Editorial do Jornal do Commercio desta terça-feira Na condição de criatura, o novo prefeito do Recife não fala mal do criador.

Nem poderia.

Entre todos os postulantes, era o mais inexpressivo em votos e vitrine política.

Mas o criador fincou o pé e o arrancou de quase zero nas pesquisas de opinião pública para vencedor no primeiro turno.

Claro, teve guarda-chuvas, andor, máquinas de apoio e o suficiente para fazer de um joão-ninguém o sucessor de outro João consagrado pelas urnas e com o que se costuma dizer na crônica política: cacife, muito cacife para caminhadas mais ousadas.

A favor dele, a certeza de que a todo momento sua administração terá a aprovação incondicional do sucessor.

Mas, como o JC mostrou domingo 18, está claro que João da Costa tem uma enorme lista de problemas a enfrentar, herdada da gestão de João Paulo.Entre os problemas estão iluminação deficiente, lixo, palafitas, camelôs, déficit habitacional crescente, poluição visual, desordenamento urbano, e por aí vai.

Para agravar esse cenário, o Recife é, também, personagem da crise financeira mundial que já se materializa com a anunciada economia dos gastos de custeio.

Como deverá João da Costa passar pelo furacão global e administrar a herança do outro João?

Na verdade, o João II tem tudo para dar certo.

Ele chega sem os traumas da passagem de poder, quando o primeiro discurso é o de “arrumação da casa” e relatório dos estragos.

O prefeito chegou com a casa arrumada, inclusive com a ajuda dele, conhecendo os operários, os corredores por onde buscar ajuda, os personagens de outras instâncias a quem recorrer para continuar a obra.

E tudo sem aquela agonia de preencher quadros, submetendo-se ao período de adaptação, de reconhecimento da máquina para fazê-la funcionar.

Nesse quesito, está tudo bem para o Recife e sua administração.

Resta saber no outro, a herança da gestão, do que foi feito e do que deixou de ser feito.

Também aí o prefeito João da Costa não tem do que reclamar.

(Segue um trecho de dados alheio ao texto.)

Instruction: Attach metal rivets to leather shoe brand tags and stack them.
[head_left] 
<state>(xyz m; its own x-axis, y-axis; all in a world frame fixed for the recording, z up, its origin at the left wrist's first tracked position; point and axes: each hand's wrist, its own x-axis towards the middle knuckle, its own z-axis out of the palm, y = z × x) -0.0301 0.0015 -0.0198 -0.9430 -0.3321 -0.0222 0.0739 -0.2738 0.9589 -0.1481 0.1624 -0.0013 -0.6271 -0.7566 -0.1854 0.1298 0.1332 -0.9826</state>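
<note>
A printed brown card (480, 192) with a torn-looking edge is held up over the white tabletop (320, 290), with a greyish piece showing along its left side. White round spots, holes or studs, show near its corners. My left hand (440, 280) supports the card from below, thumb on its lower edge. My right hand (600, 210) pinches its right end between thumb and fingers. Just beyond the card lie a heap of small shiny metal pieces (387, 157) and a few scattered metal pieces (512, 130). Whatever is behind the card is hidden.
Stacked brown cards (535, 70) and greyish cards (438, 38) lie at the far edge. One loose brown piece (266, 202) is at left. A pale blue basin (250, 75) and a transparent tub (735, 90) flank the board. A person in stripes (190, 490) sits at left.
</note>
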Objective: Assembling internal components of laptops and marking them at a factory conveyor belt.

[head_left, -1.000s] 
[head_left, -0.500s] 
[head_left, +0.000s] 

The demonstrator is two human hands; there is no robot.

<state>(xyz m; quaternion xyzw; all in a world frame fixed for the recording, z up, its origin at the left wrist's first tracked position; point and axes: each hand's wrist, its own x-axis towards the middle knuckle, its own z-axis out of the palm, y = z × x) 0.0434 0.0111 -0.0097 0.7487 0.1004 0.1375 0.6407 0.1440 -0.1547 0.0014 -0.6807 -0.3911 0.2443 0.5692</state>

De ruim, ele herda o que todos os prefeitos do Recife herdaram, num processo crescente de agravamento, com um crescimento urbano acelerado.

Isso não o isenta da responsabilidade de ter respostas, mas atenua sua impotência para tê-las com a rapidez que todos esperam.

Como esperaram de governantes passados e viram os problemas passarem como legados.

Alguns, contudo, bem que poderiam ter sido resolvidos se vistos como prioridades, substituídos por outras menos nobres, algumas até interessantes mas supérfluas e menos urgentes, outras agressivamente contrárias aos interesses permanentes da cidade.

Um exemplo?

O gasto com megashows que, se trazem satisfação para alguns durante algumas horas, poderia ser trocado pela melhoria do atendimento de postos de saúde, ou pavimentação de uma rua de subúrbio, a instalação de equipamentos sociais em uma praça, etc.

João da Costa deve estar cansado de saber disso, como obrigação de todo homem público.

Se a população sabe e sente, o dirigente público mais ainda, porque é remunerado pela sociedade para isso.

Noutros casos, graves heranças, é preciso cobrar, sem perder de vista que se trata de problemas crônicos, tão pesados que, se resolvidos, credenciariam o prefeito a voos altíssimos.

São os casos do saneamento, do abastecimento d"água, do transporte, do atendimento à saúde, da falta de habitação, todos com ligações aos governos do Estado e da União, com o que pode festejar o prefeito, posto que aliados do primeiro ao quinto.

O que não sabemos é até que ponto essas alianças contribuirão para corrigir problemas crônicos que o outro João – também aliado até do que supostamente seria o adversário difícil, o governo do Estado – não foi capaz de resolver.

Entretanto, precisa ser entendido que mesmo sendo crônicos os problemas e tão difíceis os caminhos para resolvê-los deve-se encarar a atual administração como suficientemente dotada dos mecanismos para colocá-los na agenda de solucionáveis, desde que haja o empenho e a dedicação de quem vê a cidade como a extensão da casa de cada um, com as carências e a urgência de solução que assegure o mínimo de qualidade de vida.